**Task to carry out**: Word for word, return every record.

Dataset records

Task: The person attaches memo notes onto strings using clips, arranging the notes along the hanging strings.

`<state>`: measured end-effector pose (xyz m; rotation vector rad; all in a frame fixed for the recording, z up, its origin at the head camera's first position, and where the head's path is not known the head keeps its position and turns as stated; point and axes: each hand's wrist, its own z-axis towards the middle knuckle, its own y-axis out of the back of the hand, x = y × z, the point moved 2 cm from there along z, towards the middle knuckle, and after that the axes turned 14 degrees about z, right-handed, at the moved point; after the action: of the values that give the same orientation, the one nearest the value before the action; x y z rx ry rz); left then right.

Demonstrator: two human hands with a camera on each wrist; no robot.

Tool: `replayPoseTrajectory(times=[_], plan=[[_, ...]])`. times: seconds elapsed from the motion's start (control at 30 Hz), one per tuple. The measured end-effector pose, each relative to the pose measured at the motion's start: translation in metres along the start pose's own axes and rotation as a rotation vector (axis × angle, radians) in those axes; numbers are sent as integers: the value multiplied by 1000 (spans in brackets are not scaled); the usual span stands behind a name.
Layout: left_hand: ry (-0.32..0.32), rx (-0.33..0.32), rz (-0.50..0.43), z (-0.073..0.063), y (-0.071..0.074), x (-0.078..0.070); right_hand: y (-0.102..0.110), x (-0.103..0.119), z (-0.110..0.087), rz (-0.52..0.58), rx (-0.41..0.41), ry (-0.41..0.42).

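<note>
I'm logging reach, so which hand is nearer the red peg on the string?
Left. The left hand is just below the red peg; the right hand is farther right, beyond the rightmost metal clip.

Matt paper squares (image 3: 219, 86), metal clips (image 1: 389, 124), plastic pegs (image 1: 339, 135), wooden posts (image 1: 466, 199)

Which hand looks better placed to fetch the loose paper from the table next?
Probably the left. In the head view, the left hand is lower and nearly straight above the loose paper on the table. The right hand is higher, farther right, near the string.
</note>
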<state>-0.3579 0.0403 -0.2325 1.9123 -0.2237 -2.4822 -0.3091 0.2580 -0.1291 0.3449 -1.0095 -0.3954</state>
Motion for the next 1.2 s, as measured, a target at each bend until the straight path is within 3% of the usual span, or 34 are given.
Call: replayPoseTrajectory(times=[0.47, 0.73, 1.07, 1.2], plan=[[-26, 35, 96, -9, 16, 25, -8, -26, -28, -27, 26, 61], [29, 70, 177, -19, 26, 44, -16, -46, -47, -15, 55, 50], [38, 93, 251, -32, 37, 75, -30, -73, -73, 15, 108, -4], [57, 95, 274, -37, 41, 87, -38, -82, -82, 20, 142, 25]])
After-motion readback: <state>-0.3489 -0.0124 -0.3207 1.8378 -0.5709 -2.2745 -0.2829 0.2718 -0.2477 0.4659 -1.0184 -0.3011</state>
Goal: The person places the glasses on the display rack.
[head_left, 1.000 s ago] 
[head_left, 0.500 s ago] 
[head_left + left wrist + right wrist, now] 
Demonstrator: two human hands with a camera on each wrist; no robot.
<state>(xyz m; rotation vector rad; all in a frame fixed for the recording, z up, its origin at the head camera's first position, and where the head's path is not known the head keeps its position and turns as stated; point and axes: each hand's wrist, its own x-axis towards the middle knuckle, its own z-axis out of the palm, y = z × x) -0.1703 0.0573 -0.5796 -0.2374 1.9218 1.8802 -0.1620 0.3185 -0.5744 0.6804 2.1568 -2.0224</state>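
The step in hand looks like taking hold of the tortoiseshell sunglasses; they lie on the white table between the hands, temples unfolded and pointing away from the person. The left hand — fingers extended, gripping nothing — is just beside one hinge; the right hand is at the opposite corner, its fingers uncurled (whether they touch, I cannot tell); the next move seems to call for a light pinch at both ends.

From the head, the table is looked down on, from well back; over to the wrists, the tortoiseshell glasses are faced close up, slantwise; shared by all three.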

**Task solution**:
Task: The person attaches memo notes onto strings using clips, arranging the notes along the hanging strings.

`<state>`: measured end-effector pose (xyz m; rotation vector rad; all in a frame fixed for the recording, z up, its origin at the head camera's first position, and where the head's path is not known the head keeps its position and turns as stated; point and axes: each hand's wrist, its own z-axis towards the middle knuckle, its own y-axis out of the back of the hand, x = y × z, the point moved 2 cm from there along z, towards the middle knuckle, and after that the axes turned 14 degrees about z, right-handed, at the moved point; after the action: of the values that give the same orientation, the one nearest the value before the action; x y z rx ry rz); left then right.

Demonstrator: two human hands with a camera on each wrist; no robot.

Tool: `replayPoseTrajectory(times=[_], plan=[[_, ...]])`. times: seconds elapsed from the motion's start (control at 30 Hz), one per tuple. The measured end-effector pose, each relative to the pose measured at the motion's start: translation in metres along the start pose's own axes and rotation as a rotation vector (axis × angle, radians) in those axes; numbers are sent as integers: the value multiplied by 1000 (spans in brackets are not scaled); the usual span stands behind a name.
Layout: left_hand: ry (-0.32..0.32), rx (-0.33..0.32), rz (-0.50..0.43), z (-0.073..0.063), y (-0.071..0.074), x (-0.078..0.070); right_hand: y (-0.102..0.110), x (-0.103..0.119), z (-0.110..0.087), rz (-0.52..0.58), rx (-0.41..0.41), ry (-0.41..0.42).

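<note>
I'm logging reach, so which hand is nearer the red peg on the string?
Left. The left hand is just below the red peg; the right hand is farther right, beyond the rightmost metal clip.

Matt paper squares (image 3: 219, 86), metal clips (image 1: 389, 124), plastic pegs (image 1: 339, 135), wooden posts (image 1: 466, 199)

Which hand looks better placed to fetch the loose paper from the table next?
Probably the left. In the head view, the left hand is lower and nearly straight above the loose paper on the table. The right hand is higher, farther right, near the string.
</note>
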<state>-0.3579 0.0403 -0.2325 1.9123 -0.2237 -2.4822 -0.3091 0.2580 -0.1291 0.3449 -1.0095 -0.3954</state>
Motion for the next 1.2 s, as measured, a target at each bend until the straight path is within 3% of the usual span, or 34 are given.
Call: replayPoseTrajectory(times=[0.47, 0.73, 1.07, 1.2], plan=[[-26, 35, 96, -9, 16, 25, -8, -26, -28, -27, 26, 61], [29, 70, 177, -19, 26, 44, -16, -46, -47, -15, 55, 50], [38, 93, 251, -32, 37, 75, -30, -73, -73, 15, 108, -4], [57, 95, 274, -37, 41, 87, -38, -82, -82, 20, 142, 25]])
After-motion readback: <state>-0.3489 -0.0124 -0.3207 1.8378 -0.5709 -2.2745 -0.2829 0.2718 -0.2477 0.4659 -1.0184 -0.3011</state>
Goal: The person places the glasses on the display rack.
[head_left, 1.000 s ago] 
[head_left, 0.500 s ago] 
[head_left + left wrist + right wrist, now] 
Demonstrator: two human hands with a camera on each wrist; no robot.
<state>(xyz m; rotation vector rad; all in a frame fixed for the recording, z up, its origin at the head camera's first position, and where the head's path is not known the head keeps its position and turns as stated; point and axes: each hand's wrist, its own x-axis towards the middle knuckle, its own z-axis out of the palm, y = z × x) -0.1703 0.0573 -0.5796 -0.2374 1.9218 1.8802 -0.1620 0.3185 -0.5744 0.6804 2.1568 -2.0224</state>
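The step in hand looks like taking hold of the tortoiseshell sunglasses; they lie on the white table between the hands, temples unfolded and pointing away from the person. The left hand — fingers extended, gripping nothing — is just beside one hinge; the right hand is at the opposite corner, its fingers uncurled (whether they touch, I cannot tell); the next move seems to call for a light pinch at both ends.

From the head, the table is looked down on, from well back; over to the wrists, the tortoiseshell glasses are faced close up, slantwise; shared by all three.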

No more output remains.